### Brief
Give the data again exactly, stopping after the "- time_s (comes" line.

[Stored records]
Segment Open
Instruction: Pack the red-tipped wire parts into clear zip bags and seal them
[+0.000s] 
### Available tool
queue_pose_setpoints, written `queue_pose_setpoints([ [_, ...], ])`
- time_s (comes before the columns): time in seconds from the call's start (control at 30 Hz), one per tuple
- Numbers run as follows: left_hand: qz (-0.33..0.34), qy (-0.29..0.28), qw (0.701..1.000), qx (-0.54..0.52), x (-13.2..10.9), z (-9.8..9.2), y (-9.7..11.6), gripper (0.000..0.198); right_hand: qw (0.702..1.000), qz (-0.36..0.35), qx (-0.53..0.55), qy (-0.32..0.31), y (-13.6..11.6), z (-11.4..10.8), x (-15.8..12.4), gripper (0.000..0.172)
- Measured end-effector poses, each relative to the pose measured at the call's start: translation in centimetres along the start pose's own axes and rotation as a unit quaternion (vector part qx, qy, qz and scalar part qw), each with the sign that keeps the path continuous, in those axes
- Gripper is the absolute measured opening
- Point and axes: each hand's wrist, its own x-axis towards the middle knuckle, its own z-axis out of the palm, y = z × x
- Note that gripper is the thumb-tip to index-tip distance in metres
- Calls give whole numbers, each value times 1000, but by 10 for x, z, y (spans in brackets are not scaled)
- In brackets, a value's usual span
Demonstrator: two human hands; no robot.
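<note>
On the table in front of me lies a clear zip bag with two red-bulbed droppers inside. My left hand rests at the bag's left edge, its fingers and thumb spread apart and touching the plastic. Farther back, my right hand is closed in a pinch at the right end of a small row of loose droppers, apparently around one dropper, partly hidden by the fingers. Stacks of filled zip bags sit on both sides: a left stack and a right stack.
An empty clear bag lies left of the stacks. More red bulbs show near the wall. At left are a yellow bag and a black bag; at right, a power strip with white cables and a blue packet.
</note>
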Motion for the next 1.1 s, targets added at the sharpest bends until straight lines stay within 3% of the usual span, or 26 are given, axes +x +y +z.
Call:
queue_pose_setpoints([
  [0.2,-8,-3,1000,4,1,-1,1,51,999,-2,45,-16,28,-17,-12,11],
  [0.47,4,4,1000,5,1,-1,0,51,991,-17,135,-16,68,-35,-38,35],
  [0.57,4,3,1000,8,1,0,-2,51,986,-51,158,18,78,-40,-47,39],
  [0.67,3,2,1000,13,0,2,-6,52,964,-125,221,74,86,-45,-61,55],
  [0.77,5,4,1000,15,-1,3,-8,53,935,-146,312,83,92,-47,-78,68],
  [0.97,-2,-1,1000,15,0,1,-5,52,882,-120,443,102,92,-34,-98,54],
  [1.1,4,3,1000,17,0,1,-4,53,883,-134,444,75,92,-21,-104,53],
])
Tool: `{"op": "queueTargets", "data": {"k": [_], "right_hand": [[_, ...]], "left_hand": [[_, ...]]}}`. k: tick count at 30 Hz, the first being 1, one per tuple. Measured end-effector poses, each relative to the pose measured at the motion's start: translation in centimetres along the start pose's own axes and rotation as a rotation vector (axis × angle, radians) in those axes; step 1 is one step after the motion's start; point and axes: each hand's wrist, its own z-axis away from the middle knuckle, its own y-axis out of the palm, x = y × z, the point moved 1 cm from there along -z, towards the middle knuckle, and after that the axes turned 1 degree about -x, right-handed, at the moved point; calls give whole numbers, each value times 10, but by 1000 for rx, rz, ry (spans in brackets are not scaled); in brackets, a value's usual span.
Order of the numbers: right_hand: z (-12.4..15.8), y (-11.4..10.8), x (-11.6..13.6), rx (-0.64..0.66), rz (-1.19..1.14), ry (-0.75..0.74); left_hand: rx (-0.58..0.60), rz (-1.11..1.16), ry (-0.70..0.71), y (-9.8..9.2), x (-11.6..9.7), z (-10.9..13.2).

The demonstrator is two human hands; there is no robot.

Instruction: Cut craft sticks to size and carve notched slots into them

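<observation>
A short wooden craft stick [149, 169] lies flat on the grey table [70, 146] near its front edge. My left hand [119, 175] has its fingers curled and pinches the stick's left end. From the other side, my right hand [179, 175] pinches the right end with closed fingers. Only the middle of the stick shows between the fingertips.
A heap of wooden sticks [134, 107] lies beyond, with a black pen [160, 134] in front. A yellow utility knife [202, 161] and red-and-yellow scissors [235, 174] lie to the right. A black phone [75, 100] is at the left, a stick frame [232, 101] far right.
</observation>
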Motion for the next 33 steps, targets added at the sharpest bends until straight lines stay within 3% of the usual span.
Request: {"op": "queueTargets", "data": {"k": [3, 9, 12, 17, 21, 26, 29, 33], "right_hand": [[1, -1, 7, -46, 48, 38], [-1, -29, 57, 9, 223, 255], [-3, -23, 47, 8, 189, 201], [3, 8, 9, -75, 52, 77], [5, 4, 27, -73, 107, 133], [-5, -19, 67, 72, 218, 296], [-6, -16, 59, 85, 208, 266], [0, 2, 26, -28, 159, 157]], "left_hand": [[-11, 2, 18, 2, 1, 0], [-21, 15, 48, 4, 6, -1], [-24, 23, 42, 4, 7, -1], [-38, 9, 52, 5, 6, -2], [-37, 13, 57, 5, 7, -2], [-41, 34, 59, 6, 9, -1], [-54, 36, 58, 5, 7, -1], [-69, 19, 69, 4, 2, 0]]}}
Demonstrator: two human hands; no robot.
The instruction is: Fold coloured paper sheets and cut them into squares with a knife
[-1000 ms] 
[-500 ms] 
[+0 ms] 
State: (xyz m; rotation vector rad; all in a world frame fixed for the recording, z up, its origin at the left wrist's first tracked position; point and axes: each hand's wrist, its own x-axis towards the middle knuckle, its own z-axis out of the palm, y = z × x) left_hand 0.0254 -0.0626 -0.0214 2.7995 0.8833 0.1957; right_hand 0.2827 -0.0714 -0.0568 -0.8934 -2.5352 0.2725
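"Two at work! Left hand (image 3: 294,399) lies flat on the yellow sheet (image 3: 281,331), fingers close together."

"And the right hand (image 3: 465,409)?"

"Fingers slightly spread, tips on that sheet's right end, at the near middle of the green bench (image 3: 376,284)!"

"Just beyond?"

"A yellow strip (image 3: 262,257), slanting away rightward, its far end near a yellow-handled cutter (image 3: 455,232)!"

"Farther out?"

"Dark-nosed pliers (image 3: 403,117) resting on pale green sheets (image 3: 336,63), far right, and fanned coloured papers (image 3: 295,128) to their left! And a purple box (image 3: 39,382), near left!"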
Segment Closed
### Your response
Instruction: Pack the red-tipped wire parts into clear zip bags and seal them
[+0.000s] 
### Available tool
queue_pose_setpoints, written `queue_pose_setpoints([ [_, ...], ])`
- time_s (comes before the columns): time in seconds from the call's start (control at 30 Hz), one per tuple

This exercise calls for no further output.